A 10-count criminal complaint accused Charles Antonucci of devising "an elaborate round-trip loan transaction" that he told others was his own $6.5 million investment in the bank, misleading state bank regulators and the Federal Deposit Insurance Corporation (FDIC).
The charges filed in Manhattan federal court said Charles Antonucci "made material and false statements" in the bank's application for $11.2 million from TARP, the Troubled Asset Relief Program.
"Antonucci is the first person ever to be charged with attempting to defraud the TARP and we expect he will not be the last," Manhattan U.S. Attorney Preet Bharara said at a news conference.
He declined to give further details of the continuing investigation, other than to say prosecutors and New York state bank regulators would be making a review of banks that appear to be having problems.

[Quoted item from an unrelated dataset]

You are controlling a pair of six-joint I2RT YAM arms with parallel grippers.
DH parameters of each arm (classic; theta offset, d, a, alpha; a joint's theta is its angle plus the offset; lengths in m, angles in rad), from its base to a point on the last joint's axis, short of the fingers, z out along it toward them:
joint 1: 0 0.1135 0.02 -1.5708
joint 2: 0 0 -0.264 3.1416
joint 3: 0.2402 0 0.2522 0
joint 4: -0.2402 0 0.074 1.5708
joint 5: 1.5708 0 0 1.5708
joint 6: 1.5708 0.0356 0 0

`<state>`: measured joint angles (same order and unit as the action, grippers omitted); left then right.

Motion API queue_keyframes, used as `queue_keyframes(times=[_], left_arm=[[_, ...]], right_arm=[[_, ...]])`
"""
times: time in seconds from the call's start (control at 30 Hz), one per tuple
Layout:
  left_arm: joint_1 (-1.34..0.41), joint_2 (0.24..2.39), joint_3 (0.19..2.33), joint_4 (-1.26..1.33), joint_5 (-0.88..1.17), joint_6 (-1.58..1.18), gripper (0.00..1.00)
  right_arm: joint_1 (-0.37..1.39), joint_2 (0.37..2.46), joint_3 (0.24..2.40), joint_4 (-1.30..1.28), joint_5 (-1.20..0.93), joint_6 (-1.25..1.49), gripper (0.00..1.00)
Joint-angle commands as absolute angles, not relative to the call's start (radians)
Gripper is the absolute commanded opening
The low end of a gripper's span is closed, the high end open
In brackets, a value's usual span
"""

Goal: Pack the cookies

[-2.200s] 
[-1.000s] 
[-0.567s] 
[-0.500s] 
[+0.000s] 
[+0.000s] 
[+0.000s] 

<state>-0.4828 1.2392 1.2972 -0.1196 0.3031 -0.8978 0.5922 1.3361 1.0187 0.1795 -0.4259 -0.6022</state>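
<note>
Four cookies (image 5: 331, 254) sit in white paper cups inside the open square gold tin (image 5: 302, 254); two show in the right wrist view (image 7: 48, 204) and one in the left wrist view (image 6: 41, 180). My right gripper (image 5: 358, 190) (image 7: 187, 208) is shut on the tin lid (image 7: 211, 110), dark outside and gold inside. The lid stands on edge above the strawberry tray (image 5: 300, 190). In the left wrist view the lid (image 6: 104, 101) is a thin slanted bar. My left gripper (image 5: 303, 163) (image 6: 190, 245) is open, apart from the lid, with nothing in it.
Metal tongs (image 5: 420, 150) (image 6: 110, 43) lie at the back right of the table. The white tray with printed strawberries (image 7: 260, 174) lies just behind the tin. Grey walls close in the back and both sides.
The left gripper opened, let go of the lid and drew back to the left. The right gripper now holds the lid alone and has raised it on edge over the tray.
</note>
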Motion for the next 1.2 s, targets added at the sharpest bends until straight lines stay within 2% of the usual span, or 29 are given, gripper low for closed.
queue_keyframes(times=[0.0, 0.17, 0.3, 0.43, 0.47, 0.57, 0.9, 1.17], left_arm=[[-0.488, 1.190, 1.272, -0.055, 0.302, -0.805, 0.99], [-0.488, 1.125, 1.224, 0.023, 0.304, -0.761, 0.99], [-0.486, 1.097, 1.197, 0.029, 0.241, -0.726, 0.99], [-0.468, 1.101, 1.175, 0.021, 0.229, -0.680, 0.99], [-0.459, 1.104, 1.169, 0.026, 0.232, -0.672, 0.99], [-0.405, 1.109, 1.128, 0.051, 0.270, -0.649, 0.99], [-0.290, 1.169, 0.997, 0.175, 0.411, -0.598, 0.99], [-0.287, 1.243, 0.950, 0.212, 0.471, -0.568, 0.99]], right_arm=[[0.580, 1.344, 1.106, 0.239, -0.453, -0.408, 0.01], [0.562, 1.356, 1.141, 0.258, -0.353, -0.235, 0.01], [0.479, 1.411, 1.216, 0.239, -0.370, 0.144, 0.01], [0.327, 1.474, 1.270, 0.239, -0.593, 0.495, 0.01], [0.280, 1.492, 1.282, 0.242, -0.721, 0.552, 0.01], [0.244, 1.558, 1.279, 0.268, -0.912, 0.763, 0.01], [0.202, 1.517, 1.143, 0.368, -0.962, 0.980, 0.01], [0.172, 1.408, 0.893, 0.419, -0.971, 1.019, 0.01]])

On Friday, state regulators closed Park Avenue Bank, which had assets of $520.1 million and deposits of $494.5 million at the end of 2009, according to the FDIC. Customer money was transferred to another bank, Valley National Bank, officials said. Valley National Bank is part of Valley National Bancorp of Wayne, N.J.
The regulators determined the bank was badly managed and "critically undercapitalized," according to a statement released on Friday by the New York State Banking Superintendent.

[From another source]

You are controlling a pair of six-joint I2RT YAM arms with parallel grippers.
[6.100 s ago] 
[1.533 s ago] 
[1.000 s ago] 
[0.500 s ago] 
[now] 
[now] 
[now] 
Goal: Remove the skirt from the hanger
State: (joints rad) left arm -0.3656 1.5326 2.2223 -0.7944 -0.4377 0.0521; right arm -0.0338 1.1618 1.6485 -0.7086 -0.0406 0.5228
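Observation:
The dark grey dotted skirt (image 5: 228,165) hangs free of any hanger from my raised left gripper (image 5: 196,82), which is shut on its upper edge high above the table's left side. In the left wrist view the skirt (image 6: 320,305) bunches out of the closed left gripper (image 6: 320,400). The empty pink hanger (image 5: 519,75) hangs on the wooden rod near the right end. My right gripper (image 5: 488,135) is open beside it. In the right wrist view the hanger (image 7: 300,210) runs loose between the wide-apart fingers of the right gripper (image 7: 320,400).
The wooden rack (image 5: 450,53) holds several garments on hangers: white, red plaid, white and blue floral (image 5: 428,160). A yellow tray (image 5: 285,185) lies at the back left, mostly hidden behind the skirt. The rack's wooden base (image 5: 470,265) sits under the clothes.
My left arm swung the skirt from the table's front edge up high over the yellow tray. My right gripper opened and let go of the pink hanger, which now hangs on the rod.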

Antonucci was president of the bank from June 2004 to October 2009 and the alleged offenses occurred between October 2008 and February 2009, according to the court document.
Antonucci, 59, was arrested on Monday morning at his home in Fishkill, N.Y. An attorney for him could not immediately be located. Antonucci was expected to appear in court at a later time.

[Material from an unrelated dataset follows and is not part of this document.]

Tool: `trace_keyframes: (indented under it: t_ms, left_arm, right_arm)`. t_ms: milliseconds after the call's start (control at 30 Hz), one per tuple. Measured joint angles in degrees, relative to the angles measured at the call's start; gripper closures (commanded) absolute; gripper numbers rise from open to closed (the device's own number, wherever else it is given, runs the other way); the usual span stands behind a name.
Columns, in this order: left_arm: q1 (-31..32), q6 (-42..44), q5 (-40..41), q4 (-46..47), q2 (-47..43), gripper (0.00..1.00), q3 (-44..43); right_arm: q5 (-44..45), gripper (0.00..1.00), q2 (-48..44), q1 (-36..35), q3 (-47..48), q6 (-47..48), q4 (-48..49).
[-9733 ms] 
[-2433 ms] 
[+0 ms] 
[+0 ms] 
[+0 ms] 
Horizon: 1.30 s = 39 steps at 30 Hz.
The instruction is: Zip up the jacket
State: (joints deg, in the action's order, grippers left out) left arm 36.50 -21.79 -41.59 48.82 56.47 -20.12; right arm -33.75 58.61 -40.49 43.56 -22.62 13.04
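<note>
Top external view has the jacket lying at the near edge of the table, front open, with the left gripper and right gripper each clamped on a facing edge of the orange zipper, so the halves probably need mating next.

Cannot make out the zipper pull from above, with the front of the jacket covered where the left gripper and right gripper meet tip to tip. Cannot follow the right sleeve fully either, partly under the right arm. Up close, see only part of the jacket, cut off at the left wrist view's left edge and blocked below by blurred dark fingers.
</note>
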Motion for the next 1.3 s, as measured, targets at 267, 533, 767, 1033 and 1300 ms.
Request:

He faces up to 30 years in prison on some of the charges, if he is convicted.
"While the bank's TARP application was under review by the FDIC, Charles Antonucci encouraged and caused other individuals acting on behalf of the bank to encourage the FDIC to grant the bank's TARP application, in part on the basis of Antonucci's purported personal investment of $6.5 million in new capital," the court document said.
Antonucci and others "repeatedly singled out Antonucci's $6.5 million capital investment as evidence that the bank was viable and deserving of TARP funds."
Instead, the complaint said, the investment "was a sham, round-trip transaction using the bank's own funds and was designed, at least in part, to deceive regulators about the bank's capital position."
The charges include self-dealing, bank bribery, embezzlement and fraud on the New York state banking department, U.S. Federal Deposit Insurance Corporation (FDIC) and TARP.
The bank in November applied for a bailout of less than $12 million under the TARP program, but withdrew its application over concerns about restrictions on banks that receive taxpayer money, bank chairman Donald Glascoff said on March 10.